Putin’s personal interactions are also becoming a cause of the gradual demise of the Russian Federation. It is not just the loss of work and money which is affecting the people, it is the loss of life as well. The Russian Advocacy and Legal Advice Centres (ALACs) joined hands with the Russian Anti-Virus Emergency Network (RAVEN) (Transparency 2020) to investigate the deaths of the five people in St. Petersburg, on the morning of May the 12th, in the St. George Hospital. The deaths took place due to a fire that broke out, due to a malfunction in some ventilators present in the hospital. The ventilators were manufactured by Rostec State Corporation, owned, and controlled by Sergey Chemezov, who is Vladimir Putin’s close ally. 90% of the ventilator is assembled from foreign components, mainly comprising of American parts supplied by Chinese companies (Dolinina 2020). Furthermore, it was alleged that the corporation overcharged the hospitals for the ventilators and used government decrees to try to coerce medical institutions into buying all medical equipment from them. This looked rather bad for the Kremlin, as the owner, Chemezov, was its famous ally, and his acts exposed the hypocritical and corrupt policies of the Duma, which allowed a private enterprise to use government decrees to impose orders. This has a significant political impact on Putin’s name, as the people lose faith in their premier, and doubt his ability to handle the crisis.

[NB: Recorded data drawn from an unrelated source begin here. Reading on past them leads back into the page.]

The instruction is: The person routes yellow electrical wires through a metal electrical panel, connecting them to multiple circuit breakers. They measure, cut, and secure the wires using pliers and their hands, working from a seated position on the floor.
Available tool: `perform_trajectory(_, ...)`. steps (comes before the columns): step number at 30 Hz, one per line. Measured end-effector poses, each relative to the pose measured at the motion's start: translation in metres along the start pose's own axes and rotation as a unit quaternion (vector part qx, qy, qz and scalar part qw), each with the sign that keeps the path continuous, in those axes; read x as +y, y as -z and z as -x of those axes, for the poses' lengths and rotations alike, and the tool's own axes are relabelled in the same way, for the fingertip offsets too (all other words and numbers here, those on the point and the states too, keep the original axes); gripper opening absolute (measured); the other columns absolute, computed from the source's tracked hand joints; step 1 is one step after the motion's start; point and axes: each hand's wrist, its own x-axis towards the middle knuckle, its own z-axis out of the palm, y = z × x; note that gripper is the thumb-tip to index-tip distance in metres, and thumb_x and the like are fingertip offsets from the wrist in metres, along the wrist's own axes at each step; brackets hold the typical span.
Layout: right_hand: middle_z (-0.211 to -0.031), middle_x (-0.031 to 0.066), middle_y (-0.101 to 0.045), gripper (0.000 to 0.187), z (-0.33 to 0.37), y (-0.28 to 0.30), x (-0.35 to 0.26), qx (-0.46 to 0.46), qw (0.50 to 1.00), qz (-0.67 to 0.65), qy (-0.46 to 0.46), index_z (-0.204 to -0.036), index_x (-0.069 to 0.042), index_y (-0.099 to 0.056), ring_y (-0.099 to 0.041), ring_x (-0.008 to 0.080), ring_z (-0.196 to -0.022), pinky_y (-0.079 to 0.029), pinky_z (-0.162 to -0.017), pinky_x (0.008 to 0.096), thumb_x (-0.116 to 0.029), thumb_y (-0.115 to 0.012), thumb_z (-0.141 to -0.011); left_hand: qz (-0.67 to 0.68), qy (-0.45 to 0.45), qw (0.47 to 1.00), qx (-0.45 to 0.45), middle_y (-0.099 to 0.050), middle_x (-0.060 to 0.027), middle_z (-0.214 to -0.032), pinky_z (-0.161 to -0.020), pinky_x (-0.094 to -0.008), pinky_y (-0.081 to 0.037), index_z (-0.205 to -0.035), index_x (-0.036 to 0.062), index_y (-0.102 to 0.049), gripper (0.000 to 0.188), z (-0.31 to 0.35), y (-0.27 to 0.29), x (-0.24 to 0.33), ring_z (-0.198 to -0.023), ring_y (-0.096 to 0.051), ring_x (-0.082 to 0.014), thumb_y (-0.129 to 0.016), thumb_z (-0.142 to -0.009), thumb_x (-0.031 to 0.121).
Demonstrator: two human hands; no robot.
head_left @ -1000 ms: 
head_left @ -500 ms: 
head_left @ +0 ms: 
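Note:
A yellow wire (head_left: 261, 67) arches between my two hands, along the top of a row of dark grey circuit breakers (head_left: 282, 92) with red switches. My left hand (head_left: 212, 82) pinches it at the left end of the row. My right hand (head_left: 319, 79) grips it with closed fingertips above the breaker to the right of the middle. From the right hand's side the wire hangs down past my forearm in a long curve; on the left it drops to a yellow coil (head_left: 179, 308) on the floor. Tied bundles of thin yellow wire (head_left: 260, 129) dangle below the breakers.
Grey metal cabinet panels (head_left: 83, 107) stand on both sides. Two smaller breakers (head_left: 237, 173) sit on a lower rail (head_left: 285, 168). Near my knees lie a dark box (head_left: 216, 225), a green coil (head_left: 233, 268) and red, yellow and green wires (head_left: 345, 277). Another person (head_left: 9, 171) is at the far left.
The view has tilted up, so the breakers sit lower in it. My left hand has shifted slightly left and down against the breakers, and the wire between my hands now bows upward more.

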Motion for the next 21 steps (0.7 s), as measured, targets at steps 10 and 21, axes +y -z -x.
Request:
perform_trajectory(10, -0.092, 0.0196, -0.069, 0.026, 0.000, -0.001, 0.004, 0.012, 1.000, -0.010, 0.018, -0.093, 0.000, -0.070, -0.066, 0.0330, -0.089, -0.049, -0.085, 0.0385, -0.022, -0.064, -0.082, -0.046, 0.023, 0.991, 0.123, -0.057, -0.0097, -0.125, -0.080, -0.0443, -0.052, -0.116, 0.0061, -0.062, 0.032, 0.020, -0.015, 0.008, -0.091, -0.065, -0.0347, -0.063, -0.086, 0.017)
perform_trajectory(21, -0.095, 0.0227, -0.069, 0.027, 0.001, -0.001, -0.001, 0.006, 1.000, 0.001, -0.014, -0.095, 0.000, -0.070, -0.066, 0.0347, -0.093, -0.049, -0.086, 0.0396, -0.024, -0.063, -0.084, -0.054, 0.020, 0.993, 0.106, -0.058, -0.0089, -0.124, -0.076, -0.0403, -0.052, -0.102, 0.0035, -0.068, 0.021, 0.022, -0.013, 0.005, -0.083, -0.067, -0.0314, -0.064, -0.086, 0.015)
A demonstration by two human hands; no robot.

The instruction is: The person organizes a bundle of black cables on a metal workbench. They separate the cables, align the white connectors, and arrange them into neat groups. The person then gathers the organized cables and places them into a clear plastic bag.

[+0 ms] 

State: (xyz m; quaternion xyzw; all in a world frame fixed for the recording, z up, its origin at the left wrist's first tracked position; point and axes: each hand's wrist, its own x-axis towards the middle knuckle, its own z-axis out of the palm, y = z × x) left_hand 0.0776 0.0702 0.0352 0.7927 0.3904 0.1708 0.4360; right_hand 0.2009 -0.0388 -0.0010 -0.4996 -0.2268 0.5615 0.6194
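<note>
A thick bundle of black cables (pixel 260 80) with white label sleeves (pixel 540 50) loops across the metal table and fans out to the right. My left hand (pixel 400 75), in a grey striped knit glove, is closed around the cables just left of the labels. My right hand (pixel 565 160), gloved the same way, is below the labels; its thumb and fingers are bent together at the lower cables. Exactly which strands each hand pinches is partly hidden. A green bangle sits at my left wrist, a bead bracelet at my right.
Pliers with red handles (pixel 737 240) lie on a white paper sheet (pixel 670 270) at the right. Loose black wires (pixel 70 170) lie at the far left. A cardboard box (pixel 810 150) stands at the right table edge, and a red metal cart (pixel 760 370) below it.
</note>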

The condition of the prisoners, who are more oppressed than the normal citizens, must also be brought out. The Federal Prison Service of Russia (FPS) has become an opaque institution, as prisoners are desperate to seek redressal. Due to the pandemic, numerous inmates who were sanctioned to be given amnesty, have been left without any hopes, as the FPS in adamant about releasing these prisoners. The traditional repudiation of prisoners on the Victory Day Parade has been discontinued due to the postponement of the event as well (Sauer and Gershkovich 2020). This, coupled with the fact that the prisoners are made to work extra hours, in unsanitary facilities without any COVID preventive equipment, has caused the prisoners to riot. The April 10 riot in Angarsk, Moscow (Volochine 2020) has sent a message to the Kremlin, that they need to take note of the conditions of the prisoners. Russia is reminiscing its Gulag days, and that would be the last thing a populist president would want.


Russia has decided not to halt the construction of its 7.4 Billion Euro project, Nord Stream 2, which is being developed by the state-owned Gazprom, and the pandemic is said to have no impact on its implementation(Martin2020).Several Kremlin critics have voiced their concerns over this, as Russia is using its resources towards secondary industries. During a pandemic, support, if given, should be given to all firms belonging to the same sector (Mau 2020). In a time where healthcare is the most important concern for the entire world, we see the Russian premier focusing on building a pipeline that is meant to serve the rich as a luxury, destroying the hopes of the common man, who yearns for liberal economic policies. The role political process is given a preference over the economic requirements, during a period of national awareness (Mau 2020). Russia has already been paying economically, since its annexation of Crimea, in terms of sanctions and isolation of the peninsula (Hansen 2020), and the heavy expenditure on this project is further picking the taxpayers pocket, who want their money to be used wisely.


Issues Regarding the Referendum


The Russian Amendment Act prohibits all forms of coercion that might be involved in the voting process (Shevchenko 2020). As Golos Movement1reports, this was not at all followed by the Russian government, and the Kremlin took advantage of the pandemic to keep Putin in power until 2036, through the referendum on the constitutional amendments. Citizens were forced to vote for a particular side of the political spectrum, the copies of the new changes were distributed in local libraries, and there was no independent scrutiny of the votes given during the period. The amendments also banned same-sex marriages in Russia, and it is concerning how the people have decided to vote. There have been several criticisms of the referendum, including Alexei Navalny stating that “results do not have anything in common with people’s views” (Korolyov2020). On preparing a correlation analysis between the reports of polling stations and the Central Election Commission (as seen below), Sergei Shpilkin exposed the Kremlin’s skulduggery, by showing how 22 million votes were cast fraudulently (Tairov 2020).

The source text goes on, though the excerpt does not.